DNA Methylation and organized genomes

This open access review that is linked from the title (below) will appear in the next issue of Int J Biol Sci 2015; 11(5):604-617. doi:10.7150/ijbs.11218

It is a excellent, albeit incomplete, review of how nutrient-dependent RNA-directed DNA methylation and RNA-mediated amino acid substitutions link the epigenetic landscape to the physical landscape of DNA via the biophysically constrained chemistry of cell type differentiation and the physiology of reproduction in all genera.

The review is incomplete because they do not start with RNA-directed DNA methylation. They start with DNA methylation. They probably know that most serious scientists do not believe in theories that automagically link the epigenetic landscape to RNA-mediated protein biosynthesis and degradation, which is required to link the organized genomes of all genera.
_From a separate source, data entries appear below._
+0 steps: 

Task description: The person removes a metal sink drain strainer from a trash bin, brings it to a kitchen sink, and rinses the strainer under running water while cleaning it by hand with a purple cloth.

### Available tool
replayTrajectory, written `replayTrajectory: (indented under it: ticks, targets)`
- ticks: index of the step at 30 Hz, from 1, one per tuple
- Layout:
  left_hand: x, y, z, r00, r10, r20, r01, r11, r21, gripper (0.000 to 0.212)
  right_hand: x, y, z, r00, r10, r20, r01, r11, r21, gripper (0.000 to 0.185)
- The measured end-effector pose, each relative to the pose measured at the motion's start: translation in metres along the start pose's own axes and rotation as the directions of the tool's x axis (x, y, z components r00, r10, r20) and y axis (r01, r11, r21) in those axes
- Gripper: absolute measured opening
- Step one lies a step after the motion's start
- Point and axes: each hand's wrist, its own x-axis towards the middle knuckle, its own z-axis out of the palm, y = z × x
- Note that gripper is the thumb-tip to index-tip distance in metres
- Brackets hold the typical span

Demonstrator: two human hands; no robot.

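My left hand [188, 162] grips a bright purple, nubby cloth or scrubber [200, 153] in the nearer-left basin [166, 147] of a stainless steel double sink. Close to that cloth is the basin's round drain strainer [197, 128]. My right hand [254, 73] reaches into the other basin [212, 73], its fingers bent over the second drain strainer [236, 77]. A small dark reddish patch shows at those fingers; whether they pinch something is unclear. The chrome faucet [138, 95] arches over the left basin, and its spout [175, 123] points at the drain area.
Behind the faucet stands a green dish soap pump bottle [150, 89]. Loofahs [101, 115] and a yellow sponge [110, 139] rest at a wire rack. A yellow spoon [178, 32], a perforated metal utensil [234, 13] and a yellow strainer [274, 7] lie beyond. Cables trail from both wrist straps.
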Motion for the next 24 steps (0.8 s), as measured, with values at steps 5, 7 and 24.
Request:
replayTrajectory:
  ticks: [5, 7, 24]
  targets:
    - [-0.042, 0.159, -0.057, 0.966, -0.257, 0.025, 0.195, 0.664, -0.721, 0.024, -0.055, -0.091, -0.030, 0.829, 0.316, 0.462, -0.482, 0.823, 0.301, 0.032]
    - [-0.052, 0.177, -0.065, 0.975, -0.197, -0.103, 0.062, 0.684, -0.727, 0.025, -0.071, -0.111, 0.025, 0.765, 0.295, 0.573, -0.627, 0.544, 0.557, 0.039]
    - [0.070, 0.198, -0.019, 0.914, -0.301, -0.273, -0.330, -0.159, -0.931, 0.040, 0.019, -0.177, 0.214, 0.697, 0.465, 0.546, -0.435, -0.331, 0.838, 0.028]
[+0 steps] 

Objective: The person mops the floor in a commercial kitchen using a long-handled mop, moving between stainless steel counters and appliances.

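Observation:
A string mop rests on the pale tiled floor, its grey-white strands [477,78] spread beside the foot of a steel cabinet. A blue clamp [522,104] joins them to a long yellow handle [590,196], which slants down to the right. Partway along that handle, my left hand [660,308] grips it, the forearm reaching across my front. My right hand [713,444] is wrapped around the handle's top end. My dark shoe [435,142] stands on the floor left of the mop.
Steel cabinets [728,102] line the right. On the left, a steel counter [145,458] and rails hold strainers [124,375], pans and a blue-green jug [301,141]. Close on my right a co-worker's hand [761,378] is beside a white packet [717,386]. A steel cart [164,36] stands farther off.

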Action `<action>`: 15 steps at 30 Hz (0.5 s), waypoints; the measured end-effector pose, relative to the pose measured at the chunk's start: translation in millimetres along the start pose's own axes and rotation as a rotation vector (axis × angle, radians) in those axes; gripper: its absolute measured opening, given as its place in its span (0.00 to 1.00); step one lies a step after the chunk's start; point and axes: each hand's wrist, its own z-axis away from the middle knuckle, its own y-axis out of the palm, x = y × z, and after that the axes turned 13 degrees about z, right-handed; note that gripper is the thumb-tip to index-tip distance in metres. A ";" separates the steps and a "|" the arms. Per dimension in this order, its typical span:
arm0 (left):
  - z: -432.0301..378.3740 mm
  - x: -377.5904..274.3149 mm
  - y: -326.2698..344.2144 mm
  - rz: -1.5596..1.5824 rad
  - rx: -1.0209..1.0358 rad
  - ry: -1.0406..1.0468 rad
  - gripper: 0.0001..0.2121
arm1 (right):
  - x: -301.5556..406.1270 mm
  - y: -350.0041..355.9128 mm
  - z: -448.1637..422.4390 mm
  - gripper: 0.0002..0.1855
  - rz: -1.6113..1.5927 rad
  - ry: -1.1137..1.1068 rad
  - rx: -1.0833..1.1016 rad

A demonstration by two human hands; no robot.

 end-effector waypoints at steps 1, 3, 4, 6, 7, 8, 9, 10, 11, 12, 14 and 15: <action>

For comparison, researchers who tout theories that do not link what is currently known about physics, chemistry, and molecular biology to cell type differentiation have not been considered to be serious scientists since Dobzhansky (1964) wrote: “…the only worthwhile biology is molecular biology. All else is “bird watching” or “butterfly collecting.” Bird watching and butterfly collecting are occupations manifestly unworthy of serious scientists! the only worthwhile biology is molecular biology. All else is “bird watching” or “butterfly collecting.” Bird watching and butterfly collecting are occupations manifestly unworthy of serious scientists!”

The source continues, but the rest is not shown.